Task:
Your answer must be a word-for-word copy of the data.

******************************

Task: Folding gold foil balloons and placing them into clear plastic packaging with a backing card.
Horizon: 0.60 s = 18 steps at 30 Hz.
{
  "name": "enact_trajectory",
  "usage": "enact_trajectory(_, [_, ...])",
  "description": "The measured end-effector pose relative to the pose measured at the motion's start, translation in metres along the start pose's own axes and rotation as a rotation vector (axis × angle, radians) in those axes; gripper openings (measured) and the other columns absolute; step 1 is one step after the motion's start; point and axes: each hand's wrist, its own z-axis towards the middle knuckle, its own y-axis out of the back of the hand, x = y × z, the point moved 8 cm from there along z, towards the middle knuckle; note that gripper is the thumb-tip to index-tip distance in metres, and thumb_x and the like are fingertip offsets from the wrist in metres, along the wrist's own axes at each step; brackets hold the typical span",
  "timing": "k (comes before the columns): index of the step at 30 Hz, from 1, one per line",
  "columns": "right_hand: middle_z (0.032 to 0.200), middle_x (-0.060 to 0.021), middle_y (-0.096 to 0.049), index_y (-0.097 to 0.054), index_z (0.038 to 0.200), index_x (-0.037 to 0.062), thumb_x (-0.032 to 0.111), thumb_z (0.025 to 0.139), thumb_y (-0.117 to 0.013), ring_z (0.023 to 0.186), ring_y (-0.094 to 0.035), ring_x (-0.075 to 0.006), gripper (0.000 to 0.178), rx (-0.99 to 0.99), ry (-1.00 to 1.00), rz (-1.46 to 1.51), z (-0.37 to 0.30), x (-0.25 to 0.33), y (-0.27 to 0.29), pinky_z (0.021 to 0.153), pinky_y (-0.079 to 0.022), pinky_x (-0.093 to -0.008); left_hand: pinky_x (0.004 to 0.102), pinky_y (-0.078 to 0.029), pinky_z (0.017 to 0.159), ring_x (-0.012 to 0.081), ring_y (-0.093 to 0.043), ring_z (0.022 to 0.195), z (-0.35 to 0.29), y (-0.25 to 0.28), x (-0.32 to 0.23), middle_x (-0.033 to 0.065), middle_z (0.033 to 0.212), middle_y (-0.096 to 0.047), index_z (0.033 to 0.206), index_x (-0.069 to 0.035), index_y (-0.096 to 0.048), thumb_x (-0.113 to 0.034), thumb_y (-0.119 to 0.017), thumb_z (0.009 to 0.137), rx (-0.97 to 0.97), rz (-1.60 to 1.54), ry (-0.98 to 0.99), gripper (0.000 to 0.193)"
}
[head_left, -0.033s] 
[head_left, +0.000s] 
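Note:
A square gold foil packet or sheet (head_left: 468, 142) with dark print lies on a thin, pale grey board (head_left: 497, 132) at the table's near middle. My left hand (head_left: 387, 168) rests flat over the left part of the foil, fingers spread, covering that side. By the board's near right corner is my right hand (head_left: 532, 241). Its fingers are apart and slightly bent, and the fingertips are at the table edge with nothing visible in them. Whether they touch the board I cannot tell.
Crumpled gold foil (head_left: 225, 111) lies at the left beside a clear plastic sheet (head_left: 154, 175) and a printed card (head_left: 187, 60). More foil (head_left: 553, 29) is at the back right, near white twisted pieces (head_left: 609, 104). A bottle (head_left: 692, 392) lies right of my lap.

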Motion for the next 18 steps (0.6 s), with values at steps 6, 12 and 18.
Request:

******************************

Solution to the exercise:
Task: Folding gold foil balloons and placing them into clear plastic packaging with a backing card.
Horizon: 0.60 s = 18 steps at 30 Hz.
{
  "name": "enact_trajectory",
  "usage": "enact_trajectory(_, [_, ...])",
  "description": "The measured end-effector pose relative to the pose measured at the motion's start, translation in metres along the start pose's own axes and rotation as a rotation vector (axis × angle, radians) in those axes; gripper openings (measured) and the other columns absolute; step 1 is one step after the motion's start; point and axes: each hand's wrist, its own z-axis towards the middle knuckle, its own y-axis out of the back of the hand, x = y × z, the point moved 8 cm from there along z, towards the middle knuckle; note that gripper is the thumb-tip to index-tip distance in metres, and thumb_x and the like are fingertip offsets from the wrist in metres, along the wrist's own axes at each step; brackets hold the typical span",
  "timing": "k (comes before the columns): index of the step at 30 Hz, from 1, one per line",
  "columns": "right_hand: middle_z (0.032 to 0.200), middle_x (-0.060 to 0.021), middle_y (-0.096 to 0.049), index_y (-0.097 to 0.054), index_z (0.038 to 0.200), index_x (-0.037 to 0.062), thumb_x (-0.032 to 0.111), thumb_z (0.025 to 0.139), thumb_y (-0.117 to 0.013), ring_z (0.023 to 0.186), ring_y (-0.094 to 0.035), ring_x (-0.075 to 0.006), gripper (0.000 to 0.178), rx (-0.99 to 0.99), ry (-1.00 to 1.00), rz (-1.46 to 1.51), z (-0.37 to 0.30), x (-0.25 to 0.33), y (-0.27 to 0.29), pinky_z (0.021 to 0.153), pinky_y (-0.079 to 0.022), pinky_x (-0.093 to -0.008); left_hand: pinky_x (0.004 to 0.102), pinky_y (-0.078 to 0.029), pinky_z (0.017 to 0.159), ring_x (-0.012 to 0.081), ring_y (-0.093 to 0.043), ring_z (0.022 to 0.195), z (-0.35 to 0.29), y (-0.25 to 0.28), x (-0.32 to 0.23), middle_x (-0.033 to 0.065), middle_z (0.033 to 0.212), middle_y (-0.096 to 0.047), index_z (0.033 to 0.206), index_x (-0.069 to 0.035), index_y (-0.096 to 0.048), thumb_x (-0.113 to 0.034), thumb_y (-0.119 to 0.017), thumb_z (0.009 to 0.137), rx (-0.97 to 0.97), rz (-1.60 to 1.54), ry (-0.98 to 0.99), gripper (0.000 to 0.193)"
}
[head_left, -0.033s] 
[head_left, +0.000s] 
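Note:
A square gold foil packet or sheet (head_left: 468, 142) with dark print lies on a thin, pale grey board (head_left: 497, 132) at the table's near middle. My left hand (head_left: 387, 168) rests flat over the left part of the foil, fingers spread, covering that side. By the board's near right corner is my right hand (head_left: 532, 241). Its fingers are apart and slightly bent, and the fingertips are at the table edge with nothing visible in them. Whether they touch the board I cannot tell.
Crumpled gold foil (head_left: 225, 111) lies at the left beside a clear plastic sheet (head_left: 154, 175) and a printed card (head_left: 187, 60). More foil (head_left: 553, 29) is at the back right, near white twisted pieces (head_left: 609, 104). A bottle (head_left: 692, 392) lies right of my lap.
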
Motion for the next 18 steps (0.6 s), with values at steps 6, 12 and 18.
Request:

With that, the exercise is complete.